News Release

New model suggest how prions take shape

Peer-Reviewed Publication

Howard Hughes Medical Institute

August 25, 2000 -- Howard Hughes Medical Institute (HHMI) researchers at the University of Chicago have identified a new mechanism by which the infective proteins in yeast called prions replicate their structures. The finding may provide a general model for understanding how protein aggregation occurs in several human diseases, including Alzheimer's disease.

In an article published in the August 25, 2000, issue of the journal Science, HHMI investigator Susan L. Lindquist and her colleagues at the University of Chicago report that prions produce self-perpetuating amyloid fibers by a model that Lindquist's team calls nucleated conformational conversion.

Lindquist's team studied the critical domain of Sup35, a yeast prion that it had previously discovered could transmit heritable characteristics from one generation of yeast to the next. Yeast prions are conceptually similar to the mammalian prions that have gained notoriety for their roles in such fatal brain-destroying human diseases as Creutzfeldt-Jakob disease and kuru, and in the animal diseases, scrapie and bovine spongiform encephalopathy, or "mad cow disease."

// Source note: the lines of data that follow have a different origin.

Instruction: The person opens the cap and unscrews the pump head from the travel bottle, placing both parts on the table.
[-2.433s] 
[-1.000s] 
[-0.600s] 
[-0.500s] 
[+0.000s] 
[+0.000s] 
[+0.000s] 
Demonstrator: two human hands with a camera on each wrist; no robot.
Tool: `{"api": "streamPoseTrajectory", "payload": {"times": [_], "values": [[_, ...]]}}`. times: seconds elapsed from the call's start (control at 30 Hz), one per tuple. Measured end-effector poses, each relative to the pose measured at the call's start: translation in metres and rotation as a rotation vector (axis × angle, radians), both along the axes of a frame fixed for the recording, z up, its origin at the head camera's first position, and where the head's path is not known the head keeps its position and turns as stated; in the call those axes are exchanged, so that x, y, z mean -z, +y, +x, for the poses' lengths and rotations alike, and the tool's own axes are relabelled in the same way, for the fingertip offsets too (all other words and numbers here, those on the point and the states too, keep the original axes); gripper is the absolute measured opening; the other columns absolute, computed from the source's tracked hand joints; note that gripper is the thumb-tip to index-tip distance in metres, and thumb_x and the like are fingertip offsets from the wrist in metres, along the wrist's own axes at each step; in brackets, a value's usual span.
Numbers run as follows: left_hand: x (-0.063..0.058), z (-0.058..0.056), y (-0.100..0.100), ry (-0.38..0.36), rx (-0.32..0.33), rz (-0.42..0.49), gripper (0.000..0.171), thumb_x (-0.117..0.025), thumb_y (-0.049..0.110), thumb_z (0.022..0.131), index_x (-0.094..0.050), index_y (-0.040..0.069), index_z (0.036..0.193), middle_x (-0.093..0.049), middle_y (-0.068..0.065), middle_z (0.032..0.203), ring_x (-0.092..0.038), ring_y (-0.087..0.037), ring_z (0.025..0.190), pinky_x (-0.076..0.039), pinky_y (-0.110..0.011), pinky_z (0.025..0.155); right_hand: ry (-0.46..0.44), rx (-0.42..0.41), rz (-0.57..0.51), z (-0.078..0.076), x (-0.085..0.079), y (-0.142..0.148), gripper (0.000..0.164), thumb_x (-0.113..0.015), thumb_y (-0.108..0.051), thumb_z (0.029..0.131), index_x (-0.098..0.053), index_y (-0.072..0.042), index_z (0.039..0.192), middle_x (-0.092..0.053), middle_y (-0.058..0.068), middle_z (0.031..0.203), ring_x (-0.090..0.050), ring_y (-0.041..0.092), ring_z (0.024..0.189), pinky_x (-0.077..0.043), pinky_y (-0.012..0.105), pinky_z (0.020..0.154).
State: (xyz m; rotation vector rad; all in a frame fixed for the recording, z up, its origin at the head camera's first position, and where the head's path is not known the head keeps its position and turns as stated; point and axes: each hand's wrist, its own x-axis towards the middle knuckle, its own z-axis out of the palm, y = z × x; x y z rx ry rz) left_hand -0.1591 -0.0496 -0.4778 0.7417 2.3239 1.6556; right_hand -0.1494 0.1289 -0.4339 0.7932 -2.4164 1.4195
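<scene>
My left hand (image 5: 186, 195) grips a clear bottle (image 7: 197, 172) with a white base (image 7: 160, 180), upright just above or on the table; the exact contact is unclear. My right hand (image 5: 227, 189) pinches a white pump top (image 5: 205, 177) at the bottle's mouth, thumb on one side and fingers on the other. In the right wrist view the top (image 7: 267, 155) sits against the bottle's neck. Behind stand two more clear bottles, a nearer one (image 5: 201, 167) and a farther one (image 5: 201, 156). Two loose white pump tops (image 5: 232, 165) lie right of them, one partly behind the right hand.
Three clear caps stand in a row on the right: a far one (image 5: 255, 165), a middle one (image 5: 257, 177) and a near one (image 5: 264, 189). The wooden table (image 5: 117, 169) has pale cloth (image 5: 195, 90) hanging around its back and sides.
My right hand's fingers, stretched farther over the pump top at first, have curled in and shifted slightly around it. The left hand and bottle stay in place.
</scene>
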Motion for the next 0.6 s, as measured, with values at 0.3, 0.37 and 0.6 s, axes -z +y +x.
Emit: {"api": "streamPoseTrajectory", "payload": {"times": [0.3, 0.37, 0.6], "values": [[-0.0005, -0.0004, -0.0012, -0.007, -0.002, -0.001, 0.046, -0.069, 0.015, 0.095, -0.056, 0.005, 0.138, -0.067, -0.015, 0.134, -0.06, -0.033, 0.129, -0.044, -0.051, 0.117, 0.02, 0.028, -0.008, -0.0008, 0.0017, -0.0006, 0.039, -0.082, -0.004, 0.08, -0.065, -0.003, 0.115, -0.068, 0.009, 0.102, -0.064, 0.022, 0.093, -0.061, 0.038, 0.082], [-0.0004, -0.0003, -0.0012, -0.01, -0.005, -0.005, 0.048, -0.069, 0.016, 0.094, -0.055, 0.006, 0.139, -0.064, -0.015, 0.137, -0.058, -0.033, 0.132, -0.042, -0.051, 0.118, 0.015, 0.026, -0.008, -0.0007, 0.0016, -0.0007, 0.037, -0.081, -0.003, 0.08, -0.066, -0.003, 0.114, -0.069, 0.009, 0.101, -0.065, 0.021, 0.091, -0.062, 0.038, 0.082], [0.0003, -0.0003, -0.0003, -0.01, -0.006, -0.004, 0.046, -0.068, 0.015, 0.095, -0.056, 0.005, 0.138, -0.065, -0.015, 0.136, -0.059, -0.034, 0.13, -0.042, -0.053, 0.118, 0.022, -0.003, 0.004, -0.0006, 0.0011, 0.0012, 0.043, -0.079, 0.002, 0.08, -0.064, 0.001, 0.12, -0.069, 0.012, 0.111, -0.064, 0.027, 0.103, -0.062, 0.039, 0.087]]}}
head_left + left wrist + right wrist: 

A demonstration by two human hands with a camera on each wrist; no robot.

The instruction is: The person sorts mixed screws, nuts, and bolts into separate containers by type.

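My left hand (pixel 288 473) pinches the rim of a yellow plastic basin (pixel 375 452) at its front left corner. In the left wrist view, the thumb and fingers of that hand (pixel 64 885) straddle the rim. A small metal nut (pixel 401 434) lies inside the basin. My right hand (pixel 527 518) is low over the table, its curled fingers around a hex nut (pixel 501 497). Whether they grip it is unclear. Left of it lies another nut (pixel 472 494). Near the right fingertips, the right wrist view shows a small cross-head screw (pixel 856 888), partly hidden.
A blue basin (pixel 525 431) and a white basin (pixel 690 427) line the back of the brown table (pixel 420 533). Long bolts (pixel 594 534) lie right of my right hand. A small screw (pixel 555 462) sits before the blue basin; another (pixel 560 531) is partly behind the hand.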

Both yeast and mammalian prions transmit phenotypes via protein-protein interactions in which an abnormally shaped prion protein influences its normal counterpart to assume an abnormal shape. In mammalian prion infection, such abnormal, insoluble shapes cause protein clumping that kills brain cells. In yeast cells, the insoluble prion protein is not deadly; it merely alters a cell's ability to function.

Although there has been a great deal of interest in prions, researchers do not yet know how prion assembly occurs. "There have been general theoretical models developed over the last 40 years to describe various protein self-assembly processes, but nobody really had any idea how prion proteins assembled into amyloid fibers," Lindquist said. The general models suggest that Sup35 might convert to amyloid fibers by growing from single protein elements, called monomers; by assembling on a template; or by collecting on a "nucleus," like crystals growing from a seed. Understanding the amyloid assembly mechanism would have considerable benefits, said Lindquist.

"Mammalian prions constitute a serious health threat, so it's important to understand how they propagate. If our work extends to mammalian prions, such knowledge could offer potential pathways to treatment," she said. "Also, while it is far from certain, at least some other amyloids involved in diseases such as Alzheimer's disease might assemble in this way.

"Finally, the yeast prion represents an entirely novel mode of inheritance that does not depend on the genome, but on proteins. Such a mechanism will likely have a wide influence in understanding some basic biological phenomena."

In their experiments, the scientists used a number of analytical techniques such as atomic force microscopy and biochemical studies to understand the basic structural changes that were occurring as Sup35 self-assembled. The scientists also measured the time-course of the assembly process, as well as the effects that varying concentrations of the soluble Sup35 protein had on Sup35's ability to assemble into fibers. Initial experiments quickly eliminated the monomer-directed conversion mechanism from contention, leaving templated subassembly and nucleated formation as possible models.

One particularly startling finding, said Lindquist, was that the rate of assembly seemed not to be dependent on the concentration of the soluble protein. "This lack of concentration dependence was very unusual," she said. "It just didn't fit with either of the remaining models. If we hadn't had three people in the lab doing the same experiment and coming up with the same results, I don't think I would have believed it."

Results from additional experimental manipulations of the assembly conditions led the scientists to propose a new model to explain their results. They call their model, nucleated conformational conversion (NCC), and it postulates that individual soluble Sup35 prion domains wobble between different structural conformations in solution and cannot by themselves find the right way to fold. "But when a group of these wobbling proteins gets together, it provide a different environment and help each other reach the proper fold," Lindquist said. "Once a group of these proteins has formed a stable seed or nucleus, new proteins join the bandwagon and acquire the same structure. The initial complexes are like globs of goo, like a plastic resin that hasn't hardened yet." Once they do harden, they can collect other globs and turn them into amyloid fibers, she said.

"We're suggesting that this particular protein -- and likely at least some other amyloids involved in human diseases -- is unusual in that it remains unstructured for very long periods of time," said Lindquist. "It can't figure out how to get into a stable structure until it joins in with other proteins in a kind of molten complex. And within that complex, the structure becomes stabilized."

The blobs of protein are so fragile, in fact, that if they grow too large they may fall apart, which may help explain why higher concentrations of protein have little effect on the speed of fiber assembly, said Lindquist.

Lindquist and her colleagues now plan future work to explore other amyloid-producing proteins to determine whether they use the same assembly mechanism. "My guess is that there will be a class of amyloid-forming proteins that also has this same tendency to exist in solution as random coils," she said. "These might include such proteins as those involved in Parkinson's disease."